Maybe the best way to listen to The Pod is through the way its broken up on its vinyl releases. Split up into four sides, having the time to digest one of those at a time with some breaks in between would probably allow a new listener to at least digest the 15-20 minutes that each side of vinyl provides. I didn’t do this. When I was fully on my Ween exploration in 2015, I dove headfirst into the album on Spotify and listened to it the whole way through. All 76 minutes. That first time was a slog. I don’t know if you know, but the album is known for having extremely shitty production, even though a lot of the songs are classics. At least to us Ween fans, anyway. ‘Right to the ways and the rules of the world’ is only the seventh track on there. On that first listen, it felt like I’d been listening to the album for much longer than when the song arrived. And it also felt like it went on for a lot more than the mere five minutes it lasts for.

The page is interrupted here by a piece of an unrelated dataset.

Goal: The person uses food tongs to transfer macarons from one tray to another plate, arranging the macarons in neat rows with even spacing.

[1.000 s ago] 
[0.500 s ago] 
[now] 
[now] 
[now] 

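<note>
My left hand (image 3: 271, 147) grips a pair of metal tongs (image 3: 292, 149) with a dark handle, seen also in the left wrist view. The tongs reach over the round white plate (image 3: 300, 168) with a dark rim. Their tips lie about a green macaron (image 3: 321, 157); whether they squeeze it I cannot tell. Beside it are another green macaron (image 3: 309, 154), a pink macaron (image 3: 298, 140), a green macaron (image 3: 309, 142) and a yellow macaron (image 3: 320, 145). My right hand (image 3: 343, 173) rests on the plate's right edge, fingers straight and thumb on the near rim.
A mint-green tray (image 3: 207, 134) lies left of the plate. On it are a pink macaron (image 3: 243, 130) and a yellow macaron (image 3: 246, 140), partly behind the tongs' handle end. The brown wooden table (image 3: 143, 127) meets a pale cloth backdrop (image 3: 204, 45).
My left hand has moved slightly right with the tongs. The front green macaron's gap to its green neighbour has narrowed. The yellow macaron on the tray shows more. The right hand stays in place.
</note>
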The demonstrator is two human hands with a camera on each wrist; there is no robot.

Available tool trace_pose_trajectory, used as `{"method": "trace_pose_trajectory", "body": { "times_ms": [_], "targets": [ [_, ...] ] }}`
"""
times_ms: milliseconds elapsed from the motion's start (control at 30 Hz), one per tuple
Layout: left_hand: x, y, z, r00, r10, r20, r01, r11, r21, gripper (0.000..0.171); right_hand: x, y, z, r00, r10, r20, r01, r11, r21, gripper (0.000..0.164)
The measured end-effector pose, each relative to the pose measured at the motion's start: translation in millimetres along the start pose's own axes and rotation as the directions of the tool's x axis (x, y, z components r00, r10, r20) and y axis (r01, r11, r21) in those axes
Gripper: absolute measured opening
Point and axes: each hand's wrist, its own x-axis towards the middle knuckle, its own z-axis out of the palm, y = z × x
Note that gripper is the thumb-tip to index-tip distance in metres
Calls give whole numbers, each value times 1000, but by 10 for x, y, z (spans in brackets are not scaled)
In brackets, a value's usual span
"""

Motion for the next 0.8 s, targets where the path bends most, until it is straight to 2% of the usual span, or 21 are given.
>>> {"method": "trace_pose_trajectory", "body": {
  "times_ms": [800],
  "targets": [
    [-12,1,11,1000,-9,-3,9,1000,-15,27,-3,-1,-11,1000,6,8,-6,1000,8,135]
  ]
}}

Now of course I’m used to it all. The track is a slow, slow one though. Coming after the little non-song of ‘Pollo Asado’ (a very popular one for Ween people), ‘Right…’ is what I believe to be a mimic of those old, melodramatic ’70s progressive rock songs by bands who would write about things like folklore or traditions of the past… myths and legends and the like. Gene and Dean Ween take on this melodramatic route, singing about nothing but a bunch of silliness – brilliant imagery though, gotta be said – all of which is crowned by the aloof harmonies that recite the song’s title phrase. “Monsters that trinkle like cats in the night/The cosmic conceiver continues his plight.” Those are just the first couple of lines.

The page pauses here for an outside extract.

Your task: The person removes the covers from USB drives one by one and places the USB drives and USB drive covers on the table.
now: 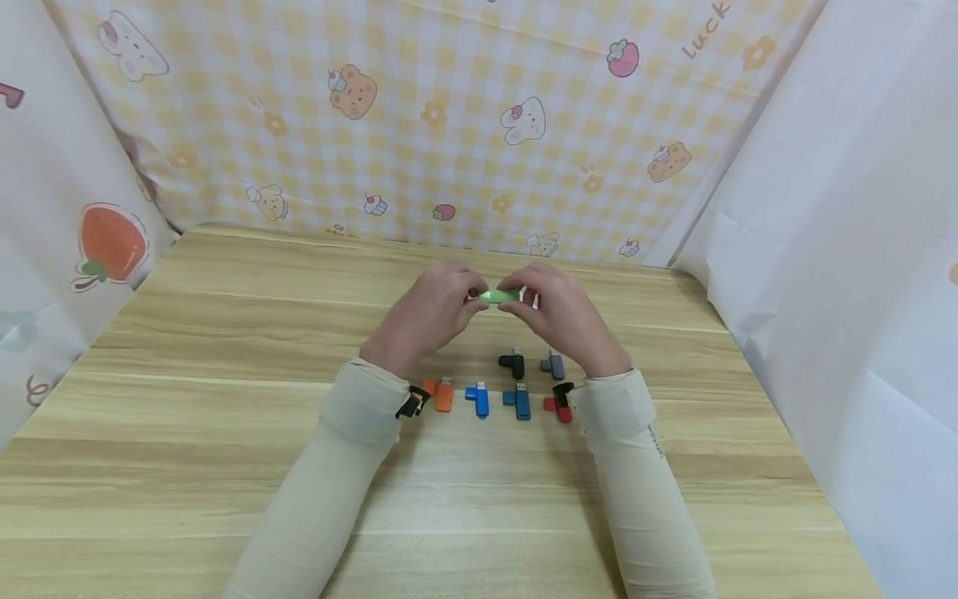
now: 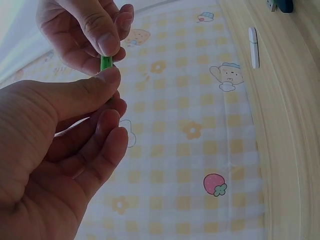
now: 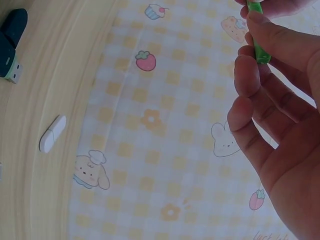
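Both hands meet above the far part of the table and hold a slim green USB stick [image 1: 499, 295] between them. My left hand [image 1: 427, 316] pinches its left end between thumb and fingers. At the other end, the thumb and fingers of my right hand [image 1: 561, 316] grip it. In the left wrist view, only a short green piece shows between the two thumbs; the right wrist view shows one squared green end past the right thumb. Whether its cap is on or off, I cannot tell.
Nearer than the hands lie several uncapped USB sticks with caps beside them: black [image 1: 517, 366], grey [image 1: 557, 366], orange [image 1: 444, 396], blue [image 1: 482, 403], teal [image 1: 522, 404] and red [image 1: 565, 413]. A white capped stick [image 2: 254, 47] lies near the table's far edge, before a checked cloth [image 1: 479, 166].
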Motion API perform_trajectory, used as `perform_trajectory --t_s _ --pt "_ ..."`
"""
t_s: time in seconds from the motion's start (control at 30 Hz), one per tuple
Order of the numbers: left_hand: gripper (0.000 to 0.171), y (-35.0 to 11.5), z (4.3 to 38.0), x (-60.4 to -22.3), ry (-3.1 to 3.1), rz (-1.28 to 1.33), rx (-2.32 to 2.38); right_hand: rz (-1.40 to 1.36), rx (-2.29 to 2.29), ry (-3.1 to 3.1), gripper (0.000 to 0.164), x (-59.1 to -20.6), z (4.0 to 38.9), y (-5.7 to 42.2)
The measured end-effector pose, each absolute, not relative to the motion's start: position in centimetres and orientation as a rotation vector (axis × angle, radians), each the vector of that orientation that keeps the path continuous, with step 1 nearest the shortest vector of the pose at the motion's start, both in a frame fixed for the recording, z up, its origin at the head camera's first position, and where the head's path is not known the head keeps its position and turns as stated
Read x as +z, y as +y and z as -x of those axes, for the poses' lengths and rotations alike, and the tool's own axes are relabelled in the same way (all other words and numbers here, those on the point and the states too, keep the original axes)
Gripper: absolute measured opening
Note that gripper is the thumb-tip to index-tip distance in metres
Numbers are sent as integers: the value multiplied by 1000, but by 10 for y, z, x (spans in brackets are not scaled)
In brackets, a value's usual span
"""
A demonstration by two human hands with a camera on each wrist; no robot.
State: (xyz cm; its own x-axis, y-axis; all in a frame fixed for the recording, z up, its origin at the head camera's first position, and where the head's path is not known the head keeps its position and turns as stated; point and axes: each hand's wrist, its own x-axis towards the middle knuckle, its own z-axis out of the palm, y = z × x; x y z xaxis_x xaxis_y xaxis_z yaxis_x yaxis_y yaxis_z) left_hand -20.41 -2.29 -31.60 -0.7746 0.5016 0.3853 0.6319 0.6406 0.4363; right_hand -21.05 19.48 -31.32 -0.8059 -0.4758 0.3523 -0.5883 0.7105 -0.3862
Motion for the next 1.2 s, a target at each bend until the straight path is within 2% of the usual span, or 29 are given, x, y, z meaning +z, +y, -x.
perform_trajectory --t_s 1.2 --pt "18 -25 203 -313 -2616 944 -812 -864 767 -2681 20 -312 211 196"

The screeching organ that blares throughout is the melodic linchpin throughout the song, really hammering home that sort of medieval type of sound that I think the song’s going for. Something of a vocal chameleon, Gene Ween puts in another captivating performance. Increasing in intensity throughout, it culminates in the final verse where he lets out a shriek and then falls into a fit of laughter as the instrumental continues. Some people may argue that the song takes some momentum out of the album’s proceedings. Whatever “momentum” that may be, going through this album can feel like being in a state of purgatory sometimes. It’s just as essential as any other track on there, I feel. The production is so murky, you could almost choke on it. But the song at the core of it stands strong.